Meeting rising demand in the near term in either the delayed scenario or the base case poses few challenges. Plenty of liquids are available, with non-Organization of Petroleum Exporting Countries (OPEC) supply continuing to grow and 6 million b/d of OPEC+ volumes, which represents several years of global demand growth, currently held from the market.

In contrast, a combination of stronger-for-longer demand growth and the natural decline of production from existing fields would present a stiffer industry challenge. The liquids supply increment is roughly equivalent to the volume of a new US Permian basin; additional gas supply is on a par with current production from the Haynesville Shale or Australia.
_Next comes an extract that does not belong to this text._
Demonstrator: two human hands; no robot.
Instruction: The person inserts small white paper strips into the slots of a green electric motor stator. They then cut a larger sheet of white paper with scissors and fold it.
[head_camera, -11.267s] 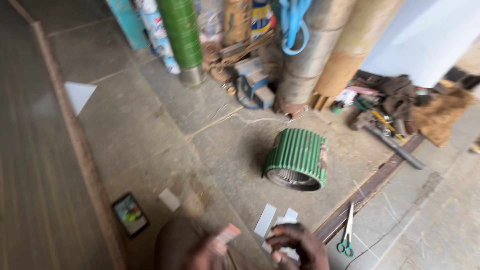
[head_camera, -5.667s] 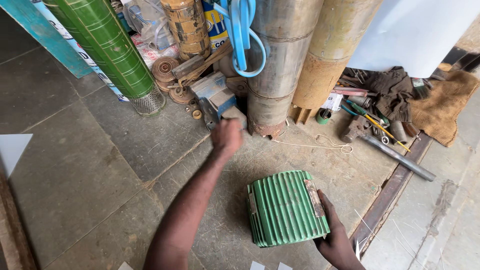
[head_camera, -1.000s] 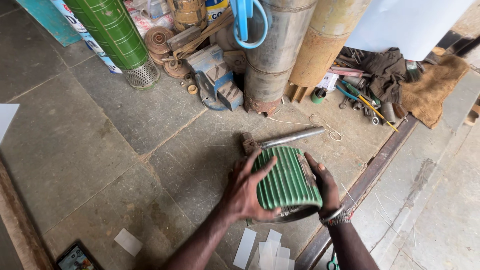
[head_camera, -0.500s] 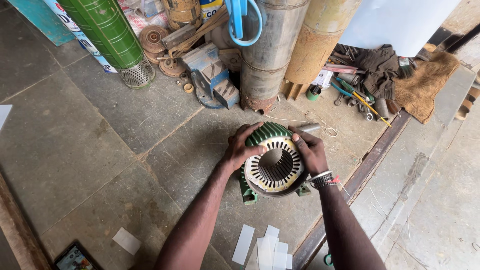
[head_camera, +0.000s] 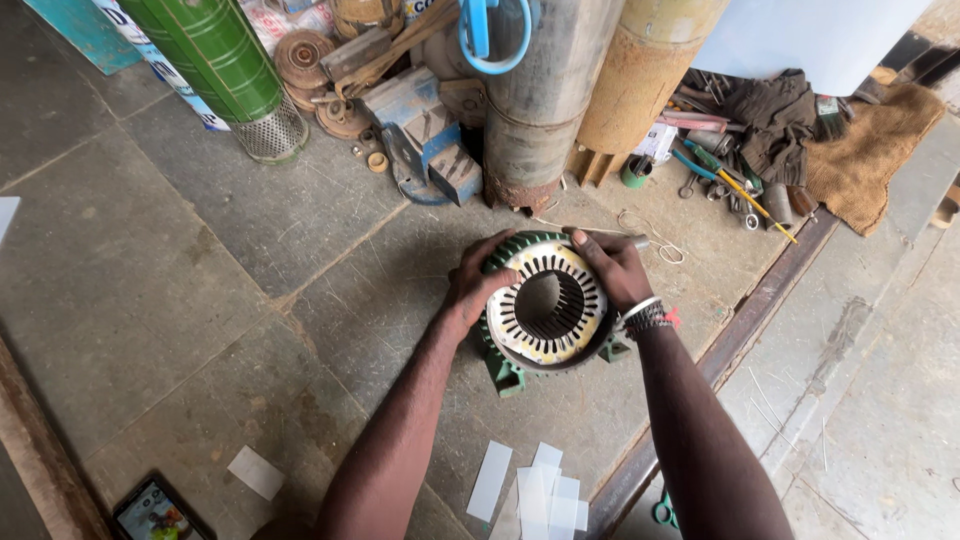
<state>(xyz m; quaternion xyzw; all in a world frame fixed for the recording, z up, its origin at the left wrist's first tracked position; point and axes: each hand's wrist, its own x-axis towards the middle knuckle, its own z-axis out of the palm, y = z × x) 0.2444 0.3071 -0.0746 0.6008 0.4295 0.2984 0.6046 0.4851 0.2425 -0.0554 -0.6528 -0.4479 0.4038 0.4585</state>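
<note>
We see a green motor housing (head_camera: 547, 305) standing on end on the stone floor (head_camera: 200, 260), its open, slotted core facing up at us. Our left hand (head_camera: 475, 285) is clamped on its left rim, fingers curled over the top edge, and our right hand (head_camera: 612, 265) grips the far right rim the same way, a beaded bracelet (head_camera: 645, 316) on that wrist. Just in front of the housing lie white paper strips (head_camera: 535, 490). Near the lower left corner lies a phone (head_camera: 155, 510). Behind the housing stand a rusty metal cylinder (head_camera: 545, 95), a blue vise (head_camera: 425, 140) and a green meshed cylinder (head_camera: 220, 70). Hand tools (head_camera: 725, 180) lie scattered to the right.
</note>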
There are plentiful resources around the world to tap, but investment would have to increase materially. More spending would put significant pressure on the supply chain, parts of which are already running near capacity. Higher development costs would, in time, lead to higher oil and gas prices, with some implications for the global economy.

We answer five key questions in this edition of Horizons. Where would the additional oil and gas supply come from? Could the supply chain cope? How much more upstream investment would be needed? How would cost inflation affect the price of oil and gas? And can the industry amend its disciplined approach?

Question 1: Where would the additional supply come from?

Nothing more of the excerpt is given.